While Hong Kong has developed into a structurally diversified free port, it is important to examine any inadequacies in comparison to Singapore, which has already established itself as a highly open trade free port. From a macro perspective, the new structural economics emphasizes the impact of industrial structural changes on economic development and the underlying reasons for such changes. We will analyze the actions of the governments of Hong Kong and Singapore and their economic performance and development over time. This study aims to identify development concepts that are in line with current trends and can withstand changes. The analysis indicates that Hong Kong lags behind Singapore in terms of economic performance indicators, including macroeconomic performance, investment, and innovation. Hong Kong has faced various socio-political and economic challenges while implementing the principle of 'Patriotism in Hong Kong.' This paper is guided by the theory of New Social Structural Economics (NSSE) and affirms the crucial role of institutions and rules in the economy. Changes in institutions may lead to adjustments in market behavior and economic structure, which can affect overall economic performance. This text assesses the economic resilience and sustainability of two financial centers, considering the two-way driving forces of policy regimes and industrial structure. Additionally, it provides policy recommendations for the future of Hong Kong, China, as an international financial center in the context of economic globalization.
2. industrial structure
2.1. Changes in Hong Kong's industrial structure
Hong Kong, as the freest economy today, has been undergoing structural changes in its industries in the midst of global changes. [1] Financial services, tourism, trade and industrial/commercial voluntary services are the four traditional industries of Hong Kong, China, in addition to its own prosperity and development, but can also create employment in other industries and the development of Hong Kong's economy is the driving force. [2] However, the industrial structure of Hong Kong, China, since 1950 has occurred around the four traditional industries in the continuous transformation, can be divided into three stages.

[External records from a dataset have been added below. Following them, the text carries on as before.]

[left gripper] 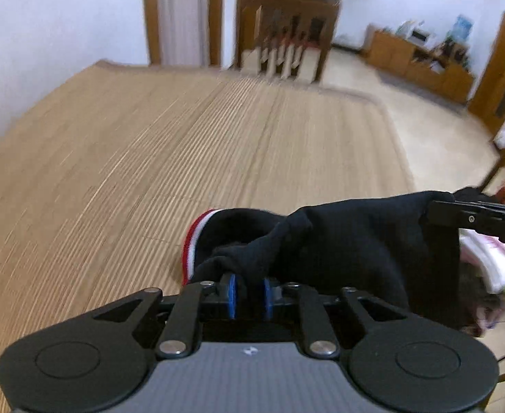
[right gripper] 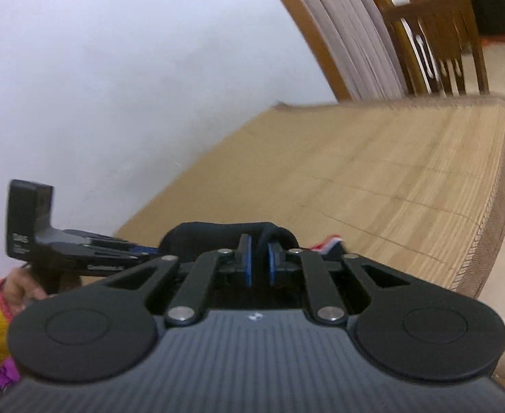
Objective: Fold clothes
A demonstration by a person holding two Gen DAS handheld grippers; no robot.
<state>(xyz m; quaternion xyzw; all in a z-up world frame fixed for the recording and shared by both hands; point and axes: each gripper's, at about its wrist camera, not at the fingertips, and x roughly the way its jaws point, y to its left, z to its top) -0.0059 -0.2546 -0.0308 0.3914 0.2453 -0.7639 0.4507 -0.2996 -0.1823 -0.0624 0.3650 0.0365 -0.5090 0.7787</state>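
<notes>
We are holding a black garment (left gripper: 338,241) stretched between our two tools, above the near edge of a bed covered with a bamboo mat (left gripper: 183,144). The left tool (left gripper: 249,292) is pinching a bunched fold of the dark cloth between its blue pads (left gripper: 232,294), just beside the red, white and blue striped cuff (left gripper: 192,244); the jaws are standing narrow with fabric in the gap. The right tool (right gripper: 258,263) is clamping a rolled edge of the same garment, its jaws nearly together on the cloth.

In the left wrist view the cloth is running from our left tool off to the right, where the other tool is gripping its far end, so the long axis is lying across us, hand to hand. The mat is spreading ahead of both tools, bare where we can see it. We are judging that laying the garment flat means carrying both ends forward together, keeping the span taut. Neither hand is nearer; each is already on its end.
</notes>
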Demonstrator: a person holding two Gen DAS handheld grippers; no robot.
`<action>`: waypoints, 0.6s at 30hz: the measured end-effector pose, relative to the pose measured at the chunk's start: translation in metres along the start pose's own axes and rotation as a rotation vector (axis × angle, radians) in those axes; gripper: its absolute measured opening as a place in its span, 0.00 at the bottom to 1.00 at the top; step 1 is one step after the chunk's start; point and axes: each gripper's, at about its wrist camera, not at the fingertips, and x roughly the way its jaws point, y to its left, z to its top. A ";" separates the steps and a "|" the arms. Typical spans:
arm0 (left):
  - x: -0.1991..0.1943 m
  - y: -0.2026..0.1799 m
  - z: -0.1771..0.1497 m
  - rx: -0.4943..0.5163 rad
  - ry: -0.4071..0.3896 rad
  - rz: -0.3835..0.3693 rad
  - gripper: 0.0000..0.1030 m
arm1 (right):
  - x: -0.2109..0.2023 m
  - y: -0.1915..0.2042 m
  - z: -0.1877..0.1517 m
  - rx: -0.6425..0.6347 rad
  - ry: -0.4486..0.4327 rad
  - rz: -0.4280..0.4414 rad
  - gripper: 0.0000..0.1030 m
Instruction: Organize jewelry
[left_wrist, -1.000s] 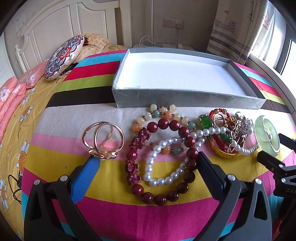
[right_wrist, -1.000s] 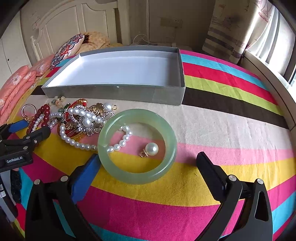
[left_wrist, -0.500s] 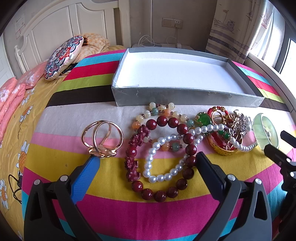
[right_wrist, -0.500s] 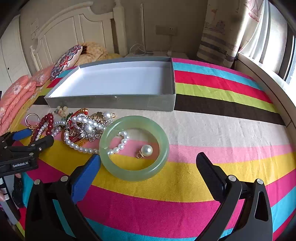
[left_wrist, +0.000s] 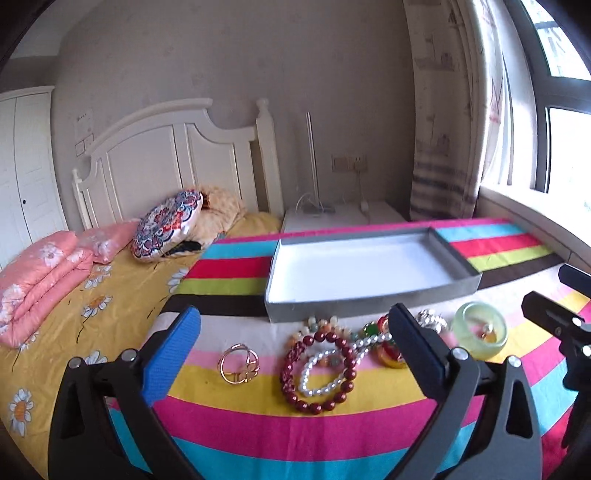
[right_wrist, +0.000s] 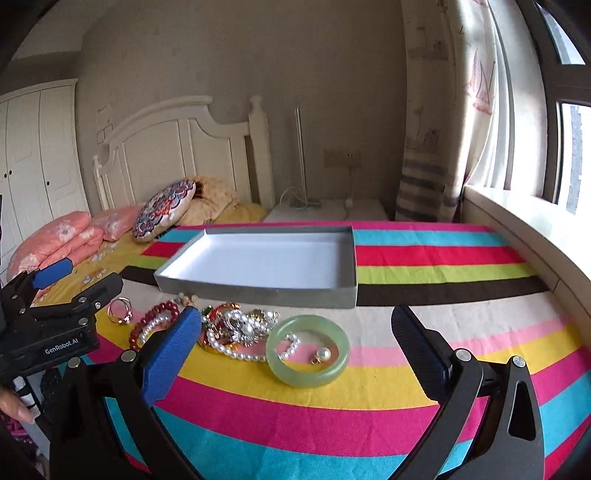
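A grey tray (left_wrist: 369, 299) (right_wrist: 258, 290) with a white, empty inside lies on the striped cloth. In front of it sits a row of jewelry: a gold double ring (left_wrist: 239, 364) (right_wrist: 120, 311), a dark red bead bracelet (left_wrist: 317, 371) (right_wrist: 155, 321) around a pearl bracelet (left_wrist: 325, 373), a tangled heap of pearls and brooches (right_wrist: 236, 328), and a green jade bangle (left_wrist: 480, 332) (right_wrist: 307, 350) with a pearl pendant (right_wrist: 323, 355) inside it. My left gripper (left_wrist: 295, 349) is open, held above and short of the bracelets. My right gripper (right_wrist: 295, 349) is open, held short of the bangle.
The striped cloth (right_wrist: 424, 266) covers the bed's near part. Pink folded quilts (left_wrist: 40, 273) and a patterned round cushion (left_wrist: 168, 225) lie toward the headboard (left_wrist: 177, 166). A window sill (right_wrist: 535, 229) and curtain (right_wrist: 436, 147) are on the right. A hand (right_wrist: 13, 404) shows at the left edge.
Both grippers have lifted and drawn back from the jewelry, so it now looks smaller and farther off. Both stay open. The jewelry and tray have not moved.
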 end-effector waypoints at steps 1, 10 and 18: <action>-0.003 -0.002 0.001 -0.002 -0.008 -0.005 0.98 | -0.003 0.001 0.001 0.000 -0.010 -0.001 0.96; -0.021 0.000 0.005 -0.036 -0.046 -0.009 0.98 | -0.021 0.008 0.007 -0.012 -0.063 -0.004 0.96; -0.028 -0.001 0.007 -0.045 -0.059 -0.021 0.98 | -0.028 0.013 0.005 -0.020 -0.073 0.006 0.96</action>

The first stage is the industrialization phase from 1950 to 1980, which is mainly defined by the significant increase of 14.7% of Hong Kong's GDP in the manufacturing sector during this period. [3] During the same period, Hong Kong shifted from re-export trade to labor-intensive industries, with the production of the financial services sector. The decline of nearly 7% in the GDP share of the financial services sector confirms the dominance of the manufacturing sector in this phase of industrialization, making Hong Kong one of the "Four Little Dragons of Asia". Hong Kong one of the "Four Little Dragons of Asia”.
The second phase was the deindustrialization phase from 1981 to 1998, defined mainly by the rapid decline in the share of manufacturing in GDP. During this phase, Hong Kong experienced labor shortages, increased labor and land costs, and a massive and rapid relocation of Hong Kong's manufacturing sector to inland China within a few years, attracted by policies such as China's reform and opening up. It was also during this period that the financial services industry developed rapidly and Hong Kong achieved the status of an international financial center. According to the statistics provided by the Census and Statistics Department of Hong Kong, the Gross Domestic Product (GDP) of the service sector reached a high percentage of 84.7% in 1998, confirming the absolute dominance and influence of Hong Kong's service sector at that stage.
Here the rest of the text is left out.